By Di Li, Mou Wang and Susanto Rahardja
The codebase provides the official PyTorch implementation for the paper "Contrastive learning for deep tone mapping operator" (accepted by Signal Processing: Image Communication).
In this project, we present a straightforward yet efficient framework to automatically learn the priors and perform tone mapping in an end-to-end manner. The proposed algorithm utilizes a contrastive learning framework to enforce the content consistency between high dynamic range (HDR) inputs and low dynamic range (LDR) outputs. Since contrastive learning aims at maximizing the mutual information across different domains, no paired images or labels are required in our algorithm. Equipped with an attention-based U-Net to alleviate the aliasing and halo artifacts, our algorithm can produce sharp and visually appealing images over various complex real-world scenes, indicating that the proposed algorithm can be used as a strong baseline for future HDR image tone mapping task.

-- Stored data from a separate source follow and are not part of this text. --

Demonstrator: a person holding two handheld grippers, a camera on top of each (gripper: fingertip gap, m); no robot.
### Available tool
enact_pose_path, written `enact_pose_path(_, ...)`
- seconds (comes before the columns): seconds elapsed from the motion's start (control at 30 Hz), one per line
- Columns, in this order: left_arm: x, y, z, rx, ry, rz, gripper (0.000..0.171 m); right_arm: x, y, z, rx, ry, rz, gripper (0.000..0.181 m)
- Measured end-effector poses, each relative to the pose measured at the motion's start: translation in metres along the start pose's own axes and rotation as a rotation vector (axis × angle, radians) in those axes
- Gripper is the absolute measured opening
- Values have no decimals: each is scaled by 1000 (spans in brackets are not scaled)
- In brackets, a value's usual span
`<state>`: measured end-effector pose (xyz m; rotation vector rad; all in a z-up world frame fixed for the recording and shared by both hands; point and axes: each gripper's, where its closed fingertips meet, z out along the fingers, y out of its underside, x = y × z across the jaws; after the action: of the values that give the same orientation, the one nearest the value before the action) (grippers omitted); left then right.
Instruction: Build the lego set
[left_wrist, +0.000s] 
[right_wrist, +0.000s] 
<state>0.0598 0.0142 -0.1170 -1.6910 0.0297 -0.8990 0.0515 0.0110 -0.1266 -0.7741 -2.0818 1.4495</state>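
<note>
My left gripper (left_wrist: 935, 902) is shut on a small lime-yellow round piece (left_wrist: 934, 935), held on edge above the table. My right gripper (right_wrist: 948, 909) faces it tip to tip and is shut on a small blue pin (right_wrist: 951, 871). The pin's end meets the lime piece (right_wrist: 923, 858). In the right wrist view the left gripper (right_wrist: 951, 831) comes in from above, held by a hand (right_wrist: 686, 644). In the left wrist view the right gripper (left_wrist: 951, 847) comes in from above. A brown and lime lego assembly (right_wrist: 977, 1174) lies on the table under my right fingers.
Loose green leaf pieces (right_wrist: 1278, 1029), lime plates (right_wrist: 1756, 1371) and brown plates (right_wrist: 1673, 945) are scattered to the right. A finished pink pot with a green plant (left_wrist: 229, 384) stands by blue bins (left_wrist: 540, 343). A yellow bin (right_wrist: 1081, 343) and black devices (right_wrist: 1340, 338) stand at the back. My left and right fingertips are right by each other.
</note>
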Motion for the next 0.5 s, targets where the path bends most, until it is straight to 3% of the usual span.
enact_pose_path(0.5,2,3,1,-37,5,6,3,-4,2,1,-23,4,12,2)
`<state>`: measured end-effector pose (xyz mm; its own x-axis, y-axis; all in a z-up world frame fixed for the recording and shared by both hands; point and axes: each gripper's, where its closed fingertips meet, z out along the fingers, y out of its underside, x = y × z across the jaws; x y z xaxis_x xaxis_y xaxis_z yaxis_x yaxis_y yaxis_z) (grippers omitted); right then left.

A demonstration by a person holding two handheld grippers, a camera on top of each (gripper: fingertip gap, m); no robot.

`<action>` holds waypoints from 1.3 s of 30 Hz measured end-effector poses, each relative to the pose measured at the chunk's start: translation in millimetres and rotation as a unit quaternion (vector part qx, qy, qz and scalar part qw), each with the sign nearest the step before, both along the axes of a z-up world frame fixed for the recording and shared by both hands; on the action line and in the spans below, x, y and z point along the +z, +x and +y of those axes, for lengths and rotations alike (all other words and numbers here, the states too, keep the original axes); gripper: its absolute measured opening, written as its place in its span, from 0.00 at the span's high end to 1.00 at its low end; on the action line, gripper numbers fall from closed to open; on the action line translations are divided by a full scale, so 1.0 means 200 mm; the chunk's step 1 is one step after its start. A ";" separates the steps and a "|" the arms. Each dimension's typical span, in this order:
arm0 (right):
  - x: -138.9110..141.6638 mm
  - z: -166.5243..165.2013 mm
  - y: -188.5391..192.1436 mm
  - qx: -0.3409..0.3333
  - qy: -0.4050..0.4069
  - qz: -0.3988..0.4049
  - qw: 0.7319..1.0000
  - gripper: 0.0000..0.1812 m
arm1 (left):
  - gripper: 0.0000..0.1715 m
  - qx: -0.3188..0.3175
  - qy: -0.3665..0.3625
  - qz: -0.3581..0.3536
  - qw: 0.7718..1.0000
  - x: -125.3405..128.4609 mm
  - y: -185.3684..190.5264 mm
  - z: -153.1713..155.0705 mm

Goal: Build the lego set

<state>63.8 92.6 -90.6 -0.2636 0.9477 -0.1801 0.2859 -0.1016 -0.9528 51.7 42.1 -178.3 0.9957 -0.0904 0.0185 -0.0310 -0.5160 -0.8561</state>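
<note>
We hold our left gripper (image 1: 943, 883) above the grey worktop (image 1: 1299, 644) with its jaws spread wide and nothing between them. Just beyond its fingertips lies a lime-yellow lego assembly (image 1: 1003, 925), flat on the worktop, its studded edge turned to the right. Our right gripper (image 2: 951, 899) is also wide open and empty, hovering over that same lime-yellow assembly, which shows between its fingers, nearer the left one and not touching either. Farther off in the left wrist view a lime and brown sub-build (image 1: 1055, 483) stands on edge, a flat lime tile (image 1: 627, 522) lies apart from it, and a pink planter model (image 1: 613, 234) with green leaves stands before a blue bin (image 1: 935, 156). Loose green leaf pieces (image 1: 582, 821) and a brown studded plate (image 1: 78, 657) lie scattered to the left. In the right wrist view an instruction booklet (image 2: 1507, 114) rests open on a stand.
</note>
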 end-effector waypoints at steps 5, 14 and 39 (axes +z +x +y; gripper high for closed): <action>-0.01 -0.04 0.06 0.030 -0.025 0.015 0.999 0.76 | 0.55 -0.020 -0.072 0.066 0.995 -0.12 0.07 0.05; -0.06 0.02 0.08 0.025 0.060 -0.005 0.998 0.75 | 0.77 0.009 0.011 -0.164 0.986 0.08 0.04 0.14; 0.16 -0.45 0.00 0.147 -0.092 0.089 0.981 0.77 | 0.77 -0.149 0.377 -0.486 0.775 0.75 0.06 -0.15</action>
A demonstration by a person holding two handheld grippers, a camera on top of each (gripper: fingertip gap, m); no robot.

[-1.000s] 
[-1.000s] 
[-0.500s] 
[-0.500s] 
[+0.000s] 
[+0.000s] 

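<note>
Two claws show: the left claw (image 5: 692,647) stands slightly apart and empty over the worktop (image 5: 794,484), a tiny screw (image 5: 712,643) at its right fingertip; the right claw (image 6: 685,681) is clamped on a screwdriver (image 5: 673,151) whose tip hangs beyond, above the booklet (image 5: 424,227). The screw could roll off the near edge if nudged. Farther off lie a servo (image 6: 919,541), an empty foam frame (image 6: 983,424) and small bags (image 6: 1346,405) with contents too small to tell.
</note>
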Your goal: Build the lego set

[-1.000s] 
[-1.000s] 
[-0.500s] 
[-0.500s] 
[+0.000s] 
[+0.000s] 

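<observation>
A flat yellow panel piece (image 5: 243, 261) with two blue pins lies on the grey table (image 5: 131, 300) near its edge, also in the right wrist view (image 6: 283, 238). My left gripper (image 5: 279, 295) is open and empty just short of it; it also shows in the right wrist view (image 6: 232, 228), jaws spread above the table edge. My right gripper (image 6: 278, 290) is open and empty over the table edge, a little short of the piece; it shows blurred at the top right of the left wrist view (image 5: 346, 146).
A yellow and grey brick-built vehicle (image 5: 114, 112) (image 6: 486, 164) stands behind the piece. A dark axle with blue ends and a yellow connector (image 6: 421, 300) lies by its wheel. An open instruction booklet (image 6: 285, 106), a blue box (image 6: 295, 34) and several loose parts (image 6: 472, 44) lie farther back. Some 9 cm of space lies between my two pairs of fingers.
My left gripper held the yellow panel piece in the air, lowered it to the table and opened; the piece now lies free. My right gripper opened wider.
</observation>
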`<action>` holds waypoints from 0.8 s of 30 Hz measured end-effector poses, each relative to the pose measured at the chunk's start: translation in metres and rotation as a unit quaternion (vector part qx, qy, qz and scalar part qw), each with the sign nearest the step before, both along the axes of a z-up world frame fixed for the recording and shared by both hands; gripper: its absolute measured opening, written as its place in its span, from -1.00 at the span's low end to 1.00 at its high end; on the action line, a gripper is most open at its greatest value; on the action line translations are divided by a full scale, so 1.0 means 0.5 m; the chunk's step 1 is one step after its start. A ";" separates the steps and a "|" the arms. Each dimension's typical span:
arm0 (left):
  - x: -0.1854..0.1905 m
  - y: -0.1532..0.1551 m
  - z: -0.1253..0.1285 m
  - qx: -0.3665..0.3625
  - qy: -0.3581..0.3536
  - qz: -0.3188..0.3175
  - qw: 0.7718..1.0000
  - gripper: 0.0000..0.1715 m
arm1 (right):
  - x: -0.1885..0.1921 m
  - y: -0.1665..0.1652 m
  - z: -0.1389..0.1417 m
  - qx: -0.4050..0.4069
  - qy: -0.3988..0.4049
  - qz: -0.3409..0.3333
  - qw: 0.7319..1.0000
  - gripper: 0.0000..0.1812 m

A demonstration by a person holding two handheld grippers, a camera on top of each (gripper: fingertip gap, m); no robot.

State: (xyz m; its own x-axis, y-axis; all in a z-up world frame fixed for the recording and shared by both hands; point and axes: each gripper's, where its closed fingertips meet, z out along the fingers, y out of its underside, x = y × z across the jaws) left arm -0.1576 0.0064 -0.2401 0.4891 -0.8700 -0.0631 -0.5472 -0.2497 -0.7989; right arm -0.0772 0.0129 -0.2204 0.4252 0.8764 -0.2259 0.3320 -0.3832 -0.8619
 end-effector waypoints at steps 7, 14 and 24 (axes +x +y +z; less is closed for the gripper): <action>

- Python 3 (Recommend to use Anaconda)
- PyTorch >= 1.0
- Opencv
- Imageio
- visdom
For HDR domain, we collected 930 images from various sources, including SYNS dataset, HDRI dataset and other opensource websites. For LDR domain, we randomly selected 400 high-resolution and high-quality images from a freely-usable website.
The final directory structure is as follows.
./data/HDR
trainA/ # 16-bit RAW HDR inputs
trainB/ # 8-bit sRGB train groundtruth
testA/ # 16-bit RAW HDR inputs
- run visdom to monitor status
visdom
- run
python train.py --name CATMO --dataroot ./data/HDR --batch_size 2 --gpu_ids 0 --netG aunet --model cut --lambda_NCE 10 --nce_includes_all_negatives_from_minibatch --netD basic --spectral_norm
- run
python test.py --dataroot ./data/HDR/testA --name CATMO --gpu_ids 0 --netG aunet
If you find this repository useful, please kindly consider citing the following paper:
@article{li2024contrastive,
title={Contrastive learning for deep tone mapping operator},
author={Li, Di and Wang, Mou and Rahardja, Susanto},
journal={Signal Processing: Image Communication},
pages={117130},
year={2024},
publisher={Elsevier}
}
Our project is licensed under a MIT License.